Personal information
- Born: March 20, 1984 (age 41) Page, Arizona, U.S.
- Listed height: 6 ft 11 in (2.11 m)
- Listed weight: 229 lb (104 kg)

Career information
- High school: Page (Page, Arizona)
- College: Stanford (2002–2006)
- NBA draft: 2006: undrafted
- Playing career: 2006–2011
- Position: Center

Career history
- 2006–2007: Arkansas RimRockers
- 2007: Napoli
- 2007–2008: Eisbären Bremerhaven
- 2008–2009: Oostende
- 2009: Bnei Herzliya
- 2009–2011: GasTerra Flames

Career highlights
- Dutch League champion (2010); Dutch Cup champion (2011); 2× All-DBL Team (2010–2011); 2× DBL All-Star (2010–2011); First-team All-Pac-10 (2006);

= Matt Haryasz =

American basketball player

Matt Haryasz (born March 20, 1984) is an American former professional basketball player.

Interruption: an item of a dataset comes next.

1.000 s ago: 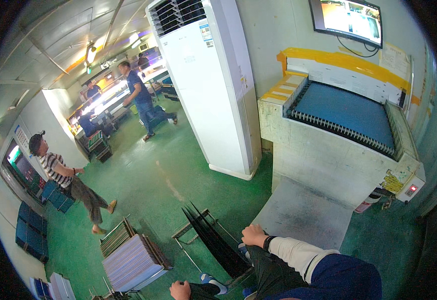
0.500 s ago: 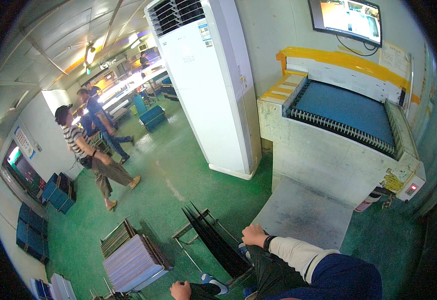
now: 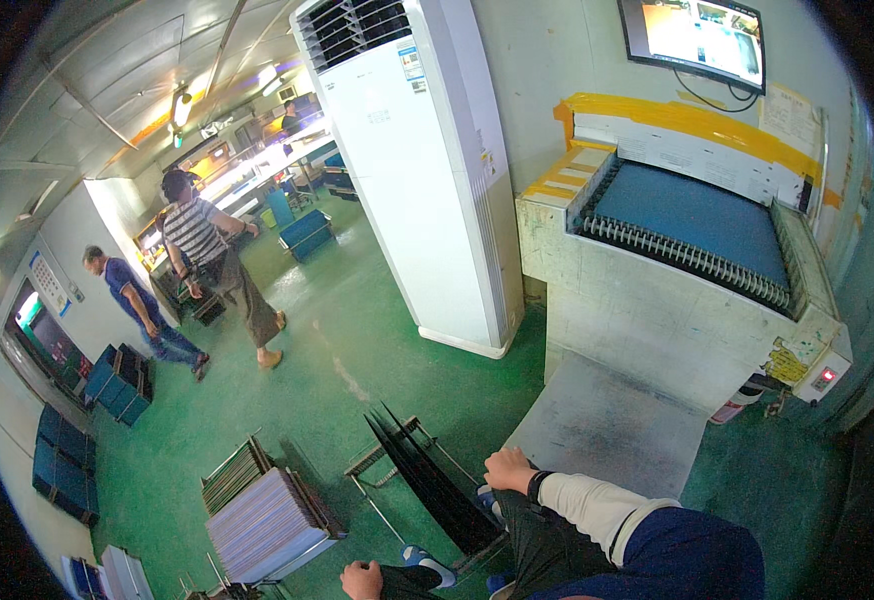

Standing at 6 ft 11 in, Haryasz usually played as a center.

==Early life==
Born in Page, Arizona, Haryasz played high school basketball for Page High School, and averaged 25 points, 12 rebounds and 6 blocks for the team.

==College career==
Haryasz played four years for the Stanford Cardinal men's basketball team. In his last year, he led Cardinal in scoring (16.2 per game) and rebounding (8.2 per game).

==Professional career==
In 2006, Haryasz played two pre-season games for the Houston Rockets of the National Basketball Association (NBA). He was released on October 19, 2006. Afterwards he turned professional by signing in the NBA D-League with the Arkansas RimRockers.

In November 2009, Haryasz signed with GasTerra Flames in the Netherlands. Haryasz was one of the top tier players in the Dutch DBL and won the championship in his first season. In his second season, he won the NBB Cup with Flames.